▶ _Try it_
Output only the lines below from the one holding "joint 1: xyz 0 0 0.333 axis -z" down to the one holding "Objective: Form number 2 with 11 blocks", both end lines included and every picture dropped.

▶ _Given data_
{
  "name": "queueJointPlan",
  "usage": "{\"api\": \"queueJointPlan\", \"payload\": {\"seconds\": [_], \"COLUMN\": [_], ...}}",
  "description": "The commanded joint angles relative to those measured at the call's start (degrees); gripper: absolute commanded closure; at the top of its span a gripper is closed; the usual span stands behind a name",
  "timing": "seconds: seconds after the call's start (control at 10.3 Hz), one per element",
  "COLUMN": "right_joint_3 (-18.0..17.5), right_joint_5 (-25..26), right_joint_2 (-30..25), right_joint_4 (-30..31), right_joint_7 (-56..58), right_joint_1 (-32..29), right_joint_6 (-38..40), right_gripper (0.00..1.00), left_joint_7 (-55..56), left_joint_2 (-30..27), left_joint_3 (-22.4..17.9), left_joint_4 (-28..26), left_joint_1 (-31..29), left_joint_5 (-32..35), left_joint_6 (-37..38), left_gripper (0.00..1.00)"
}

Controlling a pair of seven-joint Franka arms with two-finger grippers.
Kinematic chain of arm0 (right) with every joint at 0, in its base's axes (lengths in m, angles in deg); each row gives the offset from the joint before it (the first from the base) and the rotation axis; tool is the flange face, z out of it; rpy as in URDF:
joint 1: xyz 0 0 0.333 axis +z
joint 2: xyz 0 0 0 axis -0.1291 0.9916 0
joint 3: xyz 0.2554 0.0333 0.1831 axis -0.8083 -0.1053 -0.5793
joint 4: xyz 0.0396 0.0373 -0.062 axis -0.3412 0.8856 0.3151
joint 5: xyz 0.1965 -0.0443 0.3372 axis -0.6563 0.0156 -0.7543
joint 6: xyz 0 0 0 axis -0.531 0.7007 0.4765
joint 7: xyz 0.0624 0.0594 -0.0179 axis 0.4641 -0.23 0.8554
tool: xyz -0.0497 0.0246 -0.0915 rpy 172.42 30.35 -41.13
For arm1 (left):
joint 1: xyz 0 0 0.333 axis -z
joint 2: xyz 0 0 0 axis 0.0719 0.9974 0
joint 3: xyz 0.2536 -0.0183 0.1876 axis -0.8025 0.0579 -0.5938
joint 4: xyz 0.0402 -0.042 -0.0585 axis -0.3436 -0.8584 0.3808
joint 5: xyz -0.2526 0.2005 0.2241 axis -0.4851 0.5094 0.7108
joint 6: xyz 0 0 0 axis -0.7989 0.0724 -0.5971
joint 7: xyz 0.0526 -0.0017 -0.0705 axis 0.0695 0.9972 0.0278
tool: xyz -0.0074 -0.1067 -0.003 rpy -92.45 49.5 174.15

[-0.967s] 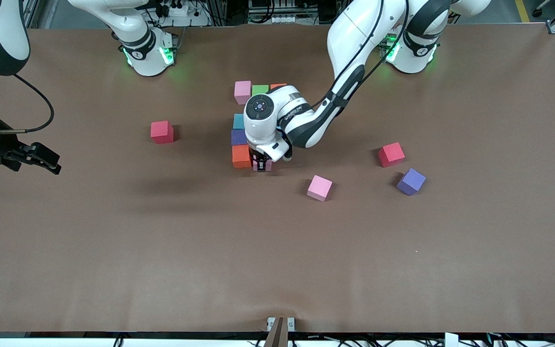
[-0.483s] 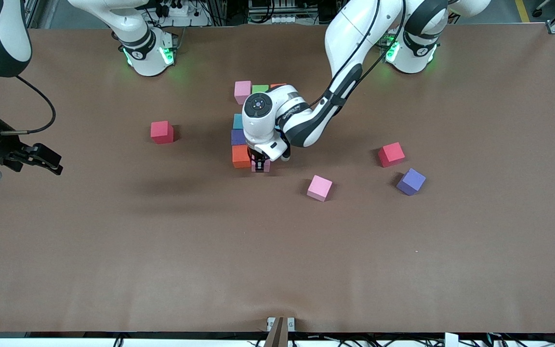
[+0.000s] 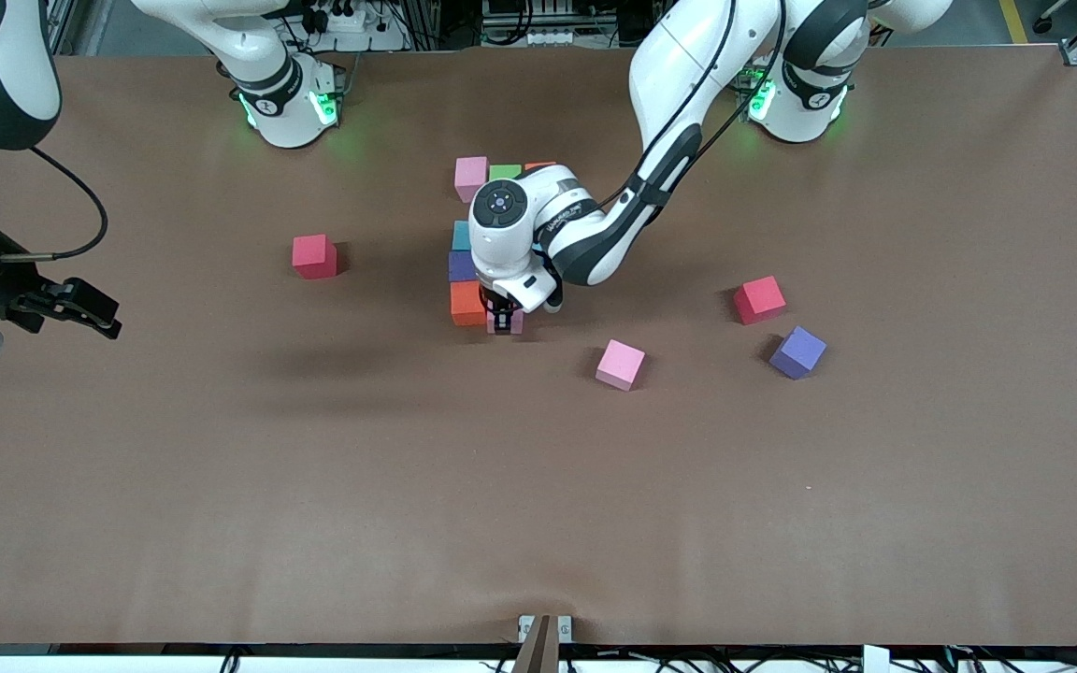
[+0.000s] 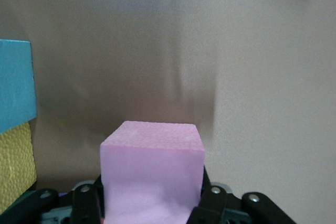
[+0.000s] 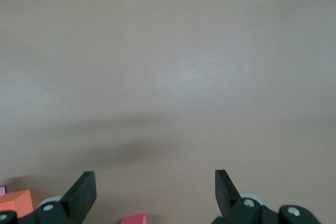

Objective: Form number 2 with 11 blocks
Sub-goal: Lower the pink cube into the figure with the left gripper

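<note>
Down at the middle of the table (image 3: 538, 486), the left gripper (image 3: 504, 321) sits low with its two fingers (image 4: 86, 203) pressed against opposite sides of the held pink block (image 4: 149, 166), which rests on the brown surface. That block sits just beside the orange block (image 3: 468, 304), on the side toward the left arm's end, at the end of the half-built number 2 (image 3: 464, 250) nearest the front camera. From the orange block a column runs away from the front camera: the purple block (image 3: 462, 266), then the light blue block (image 3: 462, 234). The left arm's wrist covers the middle of the figure, but its own camera catches a yellow block (image 4: 16, 166) next to the light blue one. At the end nearest the robots' bases stand the farthest pink block (image 3: 470, 178), the green block (image 3: 505, 173) and a sliver of a second orange block (image 3: 538, 167) in a row. Off toward the left arm's end lie a loose pink block (image 3: 620, 365), a red cube (image 3: 760, 299) and a loose purple block (image 3: 797, 352); another red cube (image 3: 314, 256) sits alone toward the right arm's end. The right gripper (image 3: 94, 313) waits in the air over the table's edge at that end, its fingers (image 5: 84, 192) spread wide with nothing between them.
</note>
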Motion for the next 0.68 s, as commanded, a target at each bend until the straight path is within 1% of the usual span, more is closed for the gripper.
{"api": "queueJointPlan", "payload": {"seconds": [0.0, 0.58], "right_joint_3": [-0.34, -0.34], "right_joint_5": [0.94, 0.94], "right_joint_2": [0.65, 0.66], "right_joint_4": [-1.57, -1.66], "right_joint_7": [0.54, 0.45], "right_joint_1": [-0.51, -0.60], "right_joint_6": [1.31, 1.13], "right_gripper": [0.00, 0.00], "left_joint_7": [0.46, -1.21], "left_joint_2": [1.48, 0.34], "left_joint_3": [-0.70, -0.61], "left_joint_4": [1.64, 1.55], "left_joint_1": [0.89, 0.80], "left_joint_5": [1.20, 1.29], "left_joint_6": [-0.73, 0.23], "left_gripper": [0.00, 0.00]}}
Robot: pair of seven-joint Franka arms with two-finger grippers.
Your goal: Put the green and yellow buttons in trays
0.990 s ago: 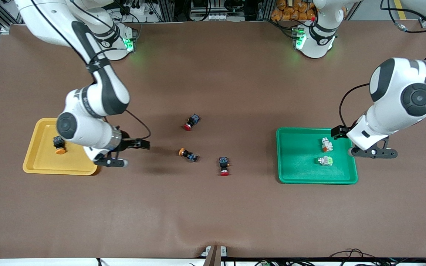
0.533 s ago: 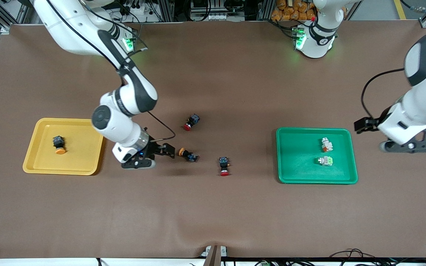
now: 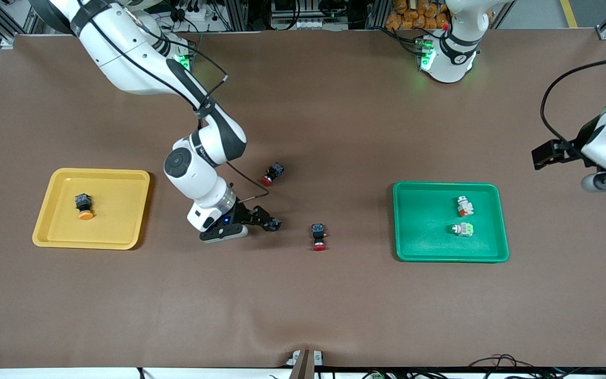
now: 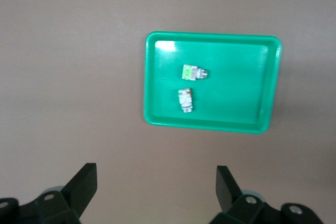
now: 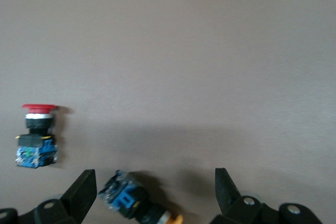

▶ _Exercise result_
joint 1: xyz 0 0 0.333 axis -z
joint 2: xyz 0 0 0 axis 0.0719 0.9974 0
joint 3: xyz 0.2536 -0.0183 0.1876 axis -0.8025 0.0579 -0.5938
joint 4: xyz 0.0402 -0.042 -0.0585 axis -0.3436 -0.8584 0.3808
joint 5: xyz -0.2526 0.2005 0.2241 axis -0.4851 0.5094 0.7108
joint 6: xyz 0 0 0 axis -0.7989 0.0724 -0.5971
joint 7: xyz 0.0526 -0.0017 -0.0705 axis 0.0695 0.9972 0.0278
tool: xyz -0.0074 -0.1067 -0.003 rpy -92.45 49.5 174.15

[-0.967s] 
[-0.483s] 
[+0.000s] 
[+0.000s] 
[+0.000s] 

Objective: Form number 2 with 11 blocks

The exercise has been completed.